___ Information supplied

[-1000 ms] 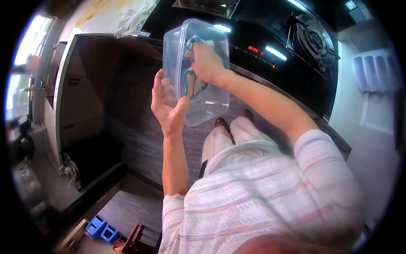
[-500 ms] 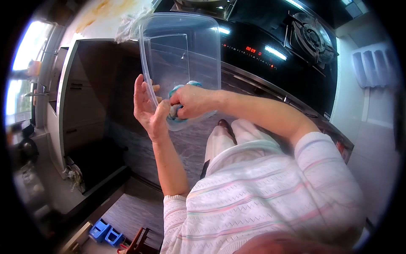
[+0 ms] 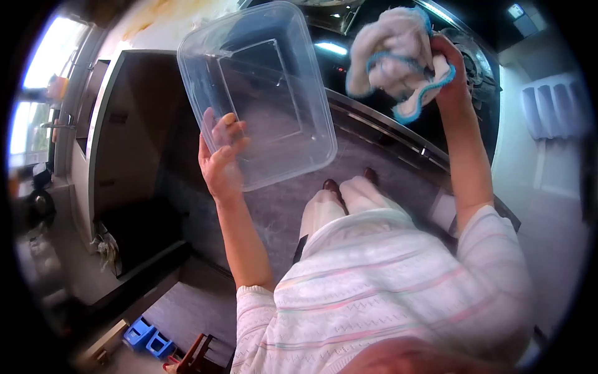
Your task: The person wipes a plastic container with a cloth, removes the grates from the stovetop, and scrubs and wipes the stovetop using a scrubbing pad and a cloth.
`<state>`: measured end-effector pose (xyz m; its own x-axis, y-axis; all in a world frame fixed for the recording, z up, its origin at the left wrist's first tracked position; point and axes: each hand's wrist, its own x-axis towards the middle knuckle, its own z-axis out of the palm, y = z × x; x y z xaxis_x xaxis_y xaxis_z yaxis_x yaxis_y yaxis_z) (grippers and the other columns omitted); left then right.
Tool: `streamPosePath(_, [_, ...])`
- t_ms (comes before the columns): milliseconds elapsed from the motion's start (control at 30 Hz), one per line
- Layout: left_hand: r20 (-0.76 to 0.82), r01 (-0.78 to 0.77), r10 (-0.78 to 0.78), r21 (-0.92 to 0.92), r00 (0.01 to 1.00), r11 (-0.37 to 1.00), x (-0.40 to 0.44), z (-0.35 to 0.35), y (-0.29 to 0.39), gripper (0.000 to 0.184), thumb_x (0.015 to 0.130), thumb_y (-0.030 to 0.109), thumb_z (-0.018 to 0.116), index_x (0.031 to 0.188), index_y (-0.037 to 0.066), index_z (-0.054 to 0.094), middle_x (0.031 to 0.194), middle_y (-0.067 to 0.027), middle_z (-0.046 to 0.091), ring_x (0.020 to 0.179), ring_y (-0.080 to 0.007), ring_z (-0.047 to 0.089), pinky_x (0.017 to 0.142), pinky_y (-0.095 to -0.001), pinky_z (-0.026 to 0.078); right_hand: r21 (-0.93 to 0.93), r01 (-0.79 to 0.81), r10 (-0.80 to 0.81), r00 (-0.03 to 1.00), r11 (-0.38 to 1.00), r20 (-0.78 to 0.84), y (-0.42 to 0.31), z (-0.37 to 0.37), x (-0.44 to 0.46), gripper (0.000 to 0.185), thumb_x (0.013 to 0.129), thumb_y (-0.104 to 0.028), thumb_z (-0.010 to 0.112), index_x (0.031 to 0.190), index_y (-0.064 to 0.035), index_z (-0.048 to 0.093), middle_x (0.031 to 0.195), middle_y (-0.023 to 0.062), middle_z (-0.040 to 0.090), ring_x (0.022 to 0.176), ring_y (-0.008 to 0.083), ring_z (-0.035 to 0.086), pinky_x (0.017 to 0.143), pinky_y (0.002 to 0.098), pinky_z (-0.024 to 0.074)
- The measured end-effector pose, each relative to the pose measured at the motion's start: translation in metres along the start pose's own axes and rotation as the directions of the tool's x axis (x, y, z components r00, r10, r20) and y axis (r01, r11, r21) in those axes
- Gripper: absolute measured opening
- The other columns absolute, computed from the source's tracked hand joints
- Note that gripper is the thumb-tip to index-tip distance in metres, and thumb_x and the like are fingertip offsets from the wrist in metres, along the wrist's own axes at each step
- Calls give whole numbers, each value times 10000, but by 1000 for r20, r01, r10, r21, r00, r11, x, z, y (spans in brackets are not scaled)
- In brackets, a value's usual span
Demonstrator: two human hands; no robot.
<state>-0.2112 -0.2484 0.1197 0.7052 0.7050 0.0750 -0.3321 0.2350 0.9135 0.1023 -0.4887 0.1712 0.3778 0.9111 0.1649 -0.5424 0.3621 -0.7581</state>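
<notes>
Cloth [image 3: 395, 53] is now out of the clear plastic container [image 3: 274, 93], where it was pressed against the inner wall a moment ago; the right hand [image 3: 450, 65] has lifted it away to the side, so the wiped inside shows without fabric against it. Fingers of that hand are clenched on the cloth's right side, and it hangs in a loose bundle in front of the black cooktop [image 3: 338, 78], near the burner [image 3: 476, 71]. Left hand [image 3: 219, 168] grasps the container by its long left side, close to the lower left corner, holding it tilted in the air; how the thumb sits is hard to tell. Soft, thick and crumpled, the cloth is whitish with a wavy blue-green edging. Thin, smooth and see-through, the container is a deep rectangle with rounded corners and a lipped rim.
</notes>
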Motion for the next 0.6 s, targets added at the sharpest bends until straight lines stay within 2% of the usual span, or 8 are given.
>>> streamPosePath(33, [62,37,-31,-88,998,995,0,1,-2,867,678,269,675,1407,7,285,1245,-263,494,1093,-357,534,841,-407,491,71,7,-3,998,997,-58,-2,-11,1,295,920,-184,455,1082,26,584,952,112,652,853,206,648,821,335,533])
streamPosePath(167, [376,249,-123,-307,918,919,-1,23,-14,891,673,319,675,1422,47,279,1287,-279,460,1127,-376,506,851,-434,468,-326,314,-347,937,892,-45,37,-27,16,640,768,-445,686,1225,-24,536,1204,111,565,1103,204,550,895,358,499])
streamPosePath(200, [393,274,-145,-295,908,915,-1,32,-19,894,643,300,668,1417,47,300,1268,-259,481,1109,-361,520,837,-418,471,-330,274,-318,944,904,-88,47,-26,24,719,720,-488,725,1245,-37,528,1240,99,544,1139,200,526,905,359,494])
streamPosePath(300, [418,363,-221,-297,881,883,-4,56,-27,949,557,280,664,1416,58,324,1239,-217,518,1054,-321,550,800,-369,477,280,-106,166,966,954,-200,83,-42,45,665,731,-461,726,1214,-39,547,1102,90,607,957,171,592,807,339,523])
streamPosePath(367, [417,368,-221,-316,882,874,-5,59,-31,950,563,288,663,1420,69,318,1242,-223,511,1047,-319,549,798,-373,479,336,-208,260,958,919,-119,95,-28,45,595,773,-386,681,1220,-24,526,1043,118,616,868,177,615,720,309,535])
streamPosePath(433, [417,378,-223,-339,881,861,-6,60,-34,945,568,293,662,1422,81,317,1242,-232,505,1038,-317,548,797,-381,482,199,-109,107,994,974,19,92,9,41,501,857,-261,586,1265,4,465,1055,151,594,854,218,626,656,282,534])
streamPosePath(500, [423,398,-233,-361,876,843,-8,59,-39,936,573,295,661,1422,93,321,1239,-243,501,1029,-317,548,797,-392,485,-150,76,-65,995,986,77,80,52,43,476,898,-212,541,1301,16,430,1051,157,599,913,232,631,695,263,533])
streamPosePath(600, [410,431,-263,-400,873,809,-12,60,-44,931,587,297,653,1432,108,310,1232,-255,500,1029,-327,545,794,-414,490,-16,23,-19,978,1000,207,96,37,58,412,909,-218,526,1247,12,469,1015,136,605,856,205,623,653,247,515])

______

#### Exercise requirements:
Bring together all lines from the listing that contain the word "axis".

#### Solution for this problem:
`<state>`: measured end-effector pose (xyz m; its own x-axis, y-axis; all in a world frame fixed for the recording, z up, its origin at the left wrist's first tracked position; point and axes: each hand's wrist, its own x-axis towards the middle knuckle, its own z-axis out of the palm, y = z × x; x y z xaxis_x xaxis_y xaxis_z yaxis_x yaxis_y yaxis_z) (grippers and the other columns omitted); left then right.
- The measured end-effector pose, each relative to the pose measured at the motion's start: translation in metres along the start pose's own axes and rotation as the directions of the tool's x axis (x, y, z components r00, r10, r20) and y axis (r01, r11, r21) in those axes

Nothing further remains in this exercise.